Insomma: l’Ombra esiste in ciascuno di noi: ci sono luoghi che la fanno esplodere, che sollecitano le nostre parti più oscure, parti che spesso sono lì semiaddormentate. I macelli sono tra questi, perché sono istituzioni produttive di atrocità: chi vi entra non può non commetterne. Il confine tra carnefici e vittime, lo abbiamo bene imparato da Primo Levi[6], e da tanti altri dopo di lui, Zimbardo[7] in testa, è estremamente labile: se non vi è dubbio che gli animali paghino colpe mai commesse, gli esecutori che agiscono da carnefici sono prima vittime dell’impossibilità a sottrarsi ad un compito che inevitabilmente li renderà più brutali. Di questo non possiamo non essere consapevoli e ne portiamo la colpa nella misura in cui affidiamo loro il lavoro sporco di cui siamo i pacifici e sereni utilizzatori, sempre serenamente inconsapevoli del dietro le quinte. “Se non potete eliminare l’ingiustizia, almeno raccontatela a tutti” dice Shirin Ebadi, premio Nobel per la Pace nel 2003, riferendosi alle oscene ingiustizie che hanno luogo nella sua terra, l’Iran: tutti devono sapere, bisogna parlare, denunciare, raccontare. Se non sarà sufficiente, almeno impedirà che il male, con il quale conviviamo, e di cui, con i nostri comportamenti, siamo innegabilmente complici, non lasci traccia.

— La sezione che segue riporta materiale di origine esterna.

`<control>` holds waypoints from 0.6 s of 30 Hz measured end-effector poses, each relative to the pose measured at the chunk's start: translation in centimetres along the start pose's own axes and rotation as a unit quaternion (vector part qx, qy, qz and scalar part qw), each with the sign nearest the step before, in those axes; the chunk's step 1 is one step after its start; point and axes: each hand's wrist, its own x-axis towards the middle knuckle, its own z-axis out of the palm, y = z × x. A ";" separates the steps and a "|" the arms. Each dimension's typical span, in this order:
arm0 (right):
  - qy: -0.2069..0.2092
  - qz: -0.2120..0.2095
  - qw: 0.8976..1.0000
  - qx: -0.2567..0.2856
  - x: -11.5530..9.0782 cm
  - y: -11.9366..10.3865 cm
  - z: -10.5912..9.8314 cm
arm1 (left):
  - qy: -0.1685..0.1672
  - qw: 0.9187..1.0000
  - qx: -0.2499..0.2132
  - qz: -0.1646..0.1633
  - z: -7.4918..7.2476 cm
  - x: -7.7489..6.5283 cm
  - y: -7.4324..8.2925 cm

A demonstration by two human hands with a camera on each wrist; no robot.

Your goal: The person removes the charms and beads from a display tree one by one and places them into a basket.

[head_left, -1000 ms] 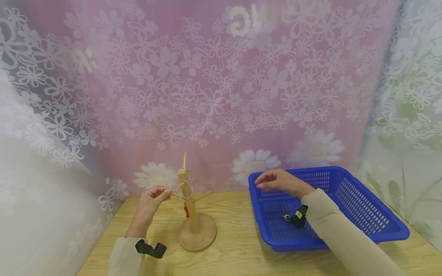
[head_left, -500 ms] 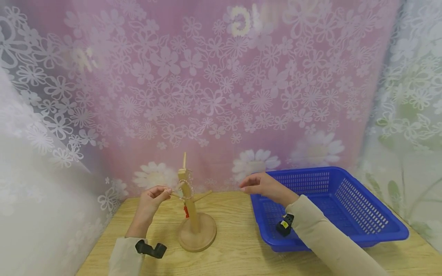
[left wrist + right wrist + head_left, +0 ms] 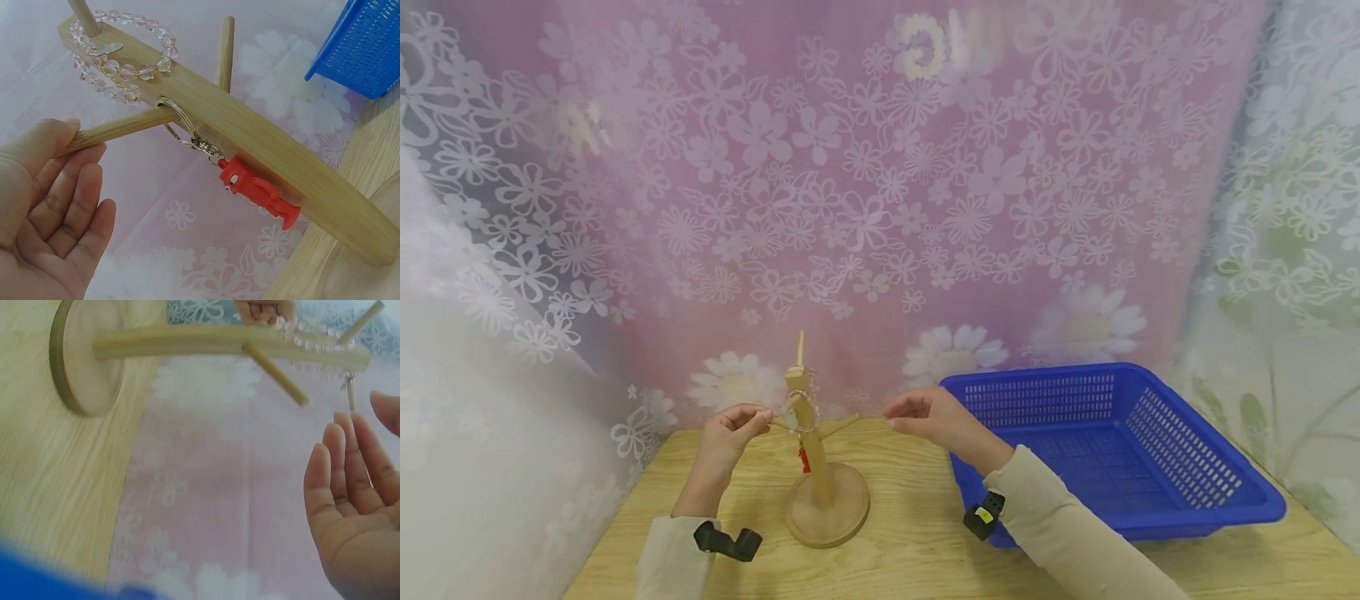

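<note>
My left hand (image 3: 722, 454) pinches the end of a wooden peg (image 3: 122, 130) on a wooden tree stand (image 3: 822, 475) between thumb and index finger; the other fingers curl loosely. A metal ring (image 3: 178, 119) hangs on that peg near the post and carries a red figure keychain (image 3: 259, 194). Higher up, a pink bead bracelet (image 3: 128, 70) with a leaf-like charm hangs from another peg. My right hand (image 3: 943, 421) hovers right of the stand, beside the blue basket. Its fingers (image 3: 319, 475) are slightly bent, the thumb is apart, and nothing shows between them.
The blue plastic basket (image 3: 1210, 512) stands on the right of the wooden table (image 3: 910, 550); the right forearm crosses its near left corner. A pink floral curtain (image 3: 880, 250) hangs close behind. Black cameras are strapped to both wrists.
The right hand has moved left, from above the basket to between basket and stand. The left hand keeps pinching the peg; stand, keychain and bracelet look the same.
</note>
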 end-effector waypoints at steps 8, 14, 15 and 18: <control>0.021 -0.018 1.000 0.001 0.4 -0.3 2.4 | 0.005 1.000 -0.011 -0.001 0.2 0.1 0.0; 0.058 -0.050 0.997 0.004 0.7 -0.6 4.2 | 0.008 1.000 -0.012 0.003 0.3 0.0 0.0; 0.062 -0.054 0.997 0.004 0.8 -0.7 4.5 | 0.009 1.000 -0.012 0.002 0.3 0.0 0.0; 0.072 -0.051 0.996 0.008 0.9 -0.9 5.3 | 0.012 1.000 -0.013 0.002 0.3 0.0 0.1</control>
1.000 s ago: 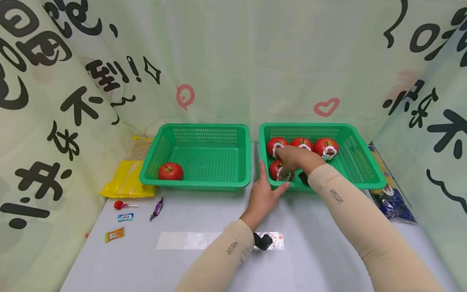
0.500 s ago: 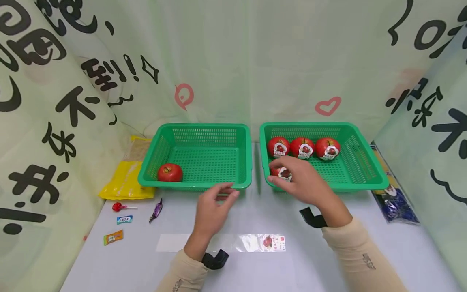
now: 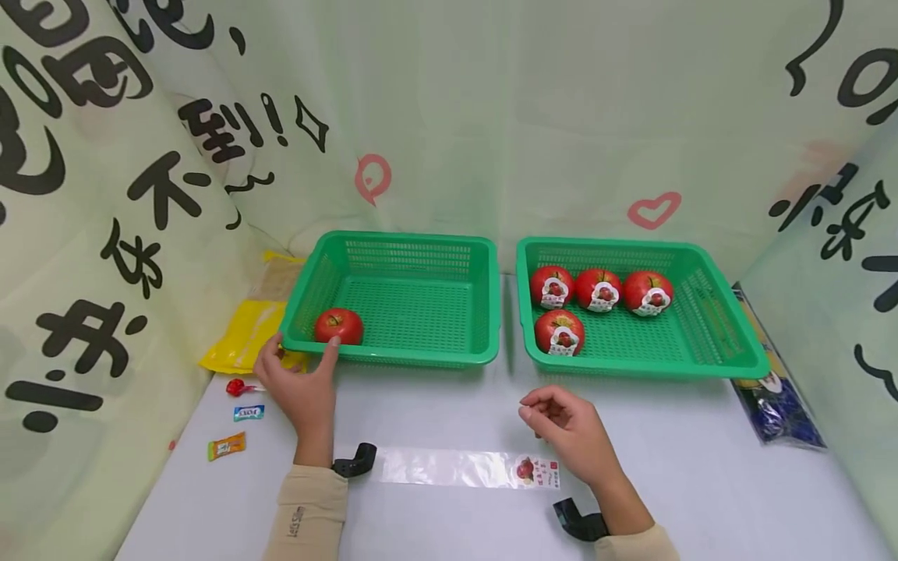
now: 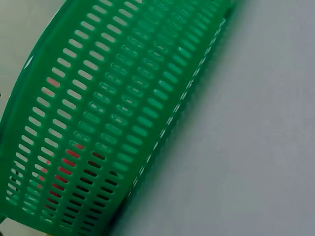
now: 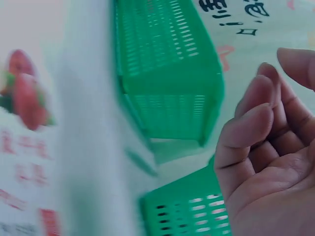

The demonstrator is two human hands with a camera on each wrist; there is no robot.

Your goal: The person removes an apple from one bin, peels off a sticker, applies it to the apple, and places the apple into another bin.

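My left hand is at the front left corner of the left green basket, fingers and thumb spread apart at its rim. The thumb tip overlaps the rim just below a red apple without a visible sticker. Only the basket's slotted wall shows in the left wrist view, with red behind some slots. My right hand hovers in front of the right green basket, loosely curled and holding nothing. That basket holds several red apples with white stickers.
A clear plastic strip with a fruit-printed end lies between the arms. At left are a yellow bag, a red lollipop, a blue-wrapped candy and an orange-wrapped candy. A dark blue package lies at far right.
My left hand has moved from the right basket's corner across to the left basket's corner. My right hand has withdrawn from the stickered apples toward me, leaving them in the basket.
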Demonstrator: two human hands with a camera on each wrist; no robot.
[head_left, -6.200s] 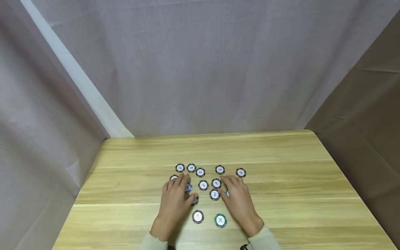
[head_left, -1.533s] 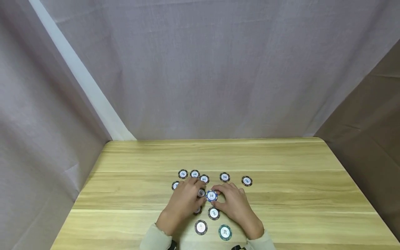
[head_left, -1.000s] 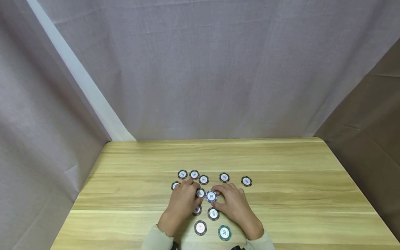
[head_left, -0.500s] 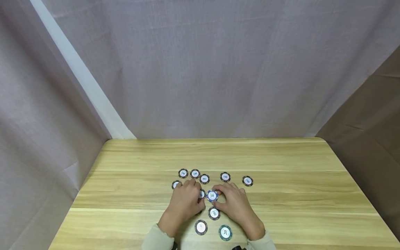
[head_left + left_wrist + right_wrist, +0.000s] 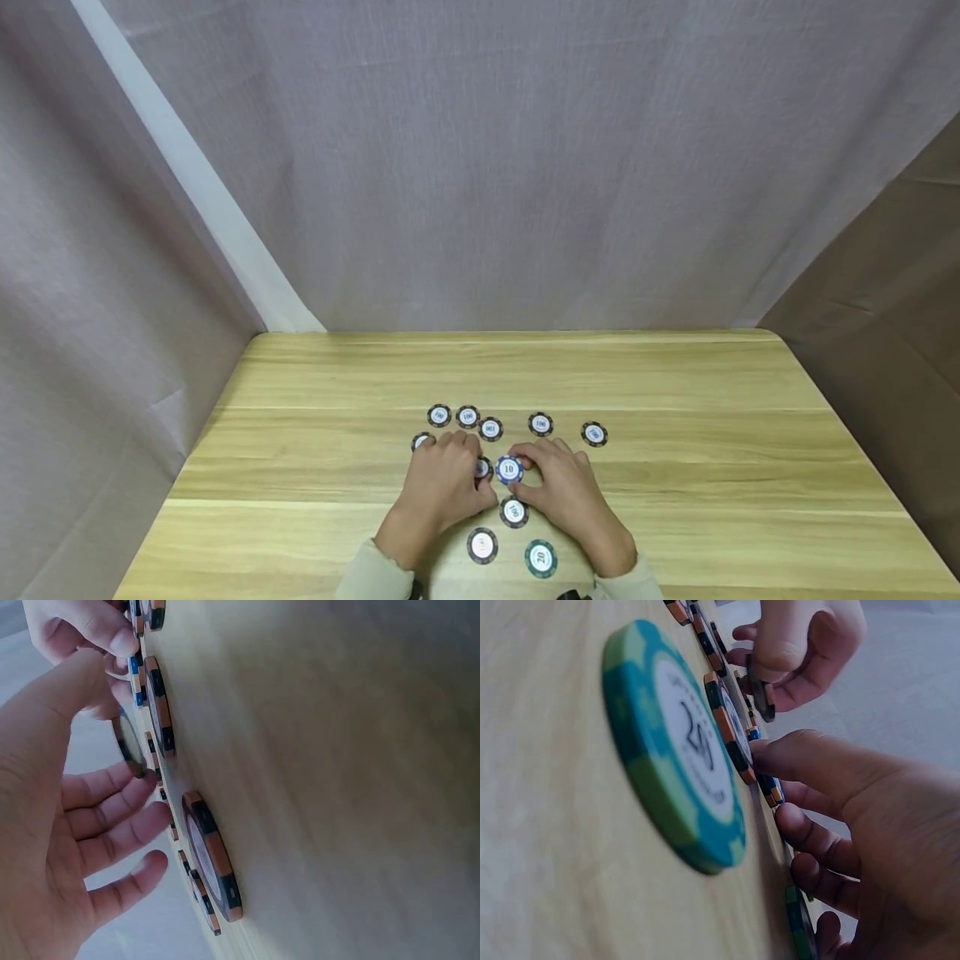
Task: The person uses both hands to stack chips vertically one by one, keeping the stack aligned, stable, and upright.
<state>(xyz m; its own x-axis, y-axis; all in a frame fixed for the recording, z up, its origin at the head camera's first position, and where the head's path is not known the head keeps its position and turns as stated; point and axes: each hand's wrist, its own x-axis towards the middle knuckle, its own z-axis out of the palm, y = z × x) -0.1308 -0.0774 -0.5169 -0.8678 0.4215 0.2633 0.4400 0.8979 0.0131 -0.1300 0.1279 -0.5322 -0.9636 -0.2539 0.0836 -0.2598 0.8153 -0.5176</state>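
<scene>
My left hand (image 5: pixel 442 479) pinches a black poker chip (image 5: pixel 482 468) between thumb and fingers. In the left wrist view that chip (image 5: pixel 130 742) is tilted, raised off the tabletop. Just to its right, the thumb and index finger of my right hand (image 5: pixel 566 487) grip the edges of a blue poker chip (image 5: pixel 509 469) marked 10. Whatever lies beneath the blue chip cannot be made out. A black 100 chip (image 5: pixel 514 511) lies flat right below it. Another black chip (image 5: pixel 422 442) is partly covered by my left fingers.
Several black 100 chips, such as the leftmost (image 5: pixel 439 416) and the far right one (image 5: pixel 595 434), lie beyond my hands. Nearer are a pale-centred dark chip (image 5: pixel 482 546) and a green 20 chip (image 5: pixel 541 558). Curtains surround the wooden table (image 5: pixel 735 483).
Since the oldest frame, the blue chip has moved from beside my left hand into my right fingers. Over the last second, my left thumb has shifted slightly down and right; my right hand stays still.
</scene>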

L’argomento è trattato diffusamente in “Sulla cattiva strada” Ed. Sonda 2014.
[1] Filosofo greco vissuto nel I secolo d.C.: “Dialogo sull’intelligenza degli animali”.
[2] Umanista inglese vissuto tra il XV e il XVI secolo.
[3] Care2: “Slaughterhouse work is so horrible, Canada can’t find anyone to do it”, 19.01.2016.
[4] Gitta Sereny, “Dentro quelle tenebre, Gli Adelphi 1990”, ricorda l’abuso di alcool da parte degli incaricati all’eliminazione di persone minorate negli anni del nazismo.
[5] Intervista di Gail Eisnitz, autore di “Slaughterhouse: la storia scioccante di un trattamento dimenticato e inumano all’interno dell’industria della carne americana”, al Vegnews magazine.
[6] “I sommersi e i salvati”, Primo Levi, Einaudi 1986.
[7] “L’effetto Lucifero”, Raffaello Cortina Editore 2007.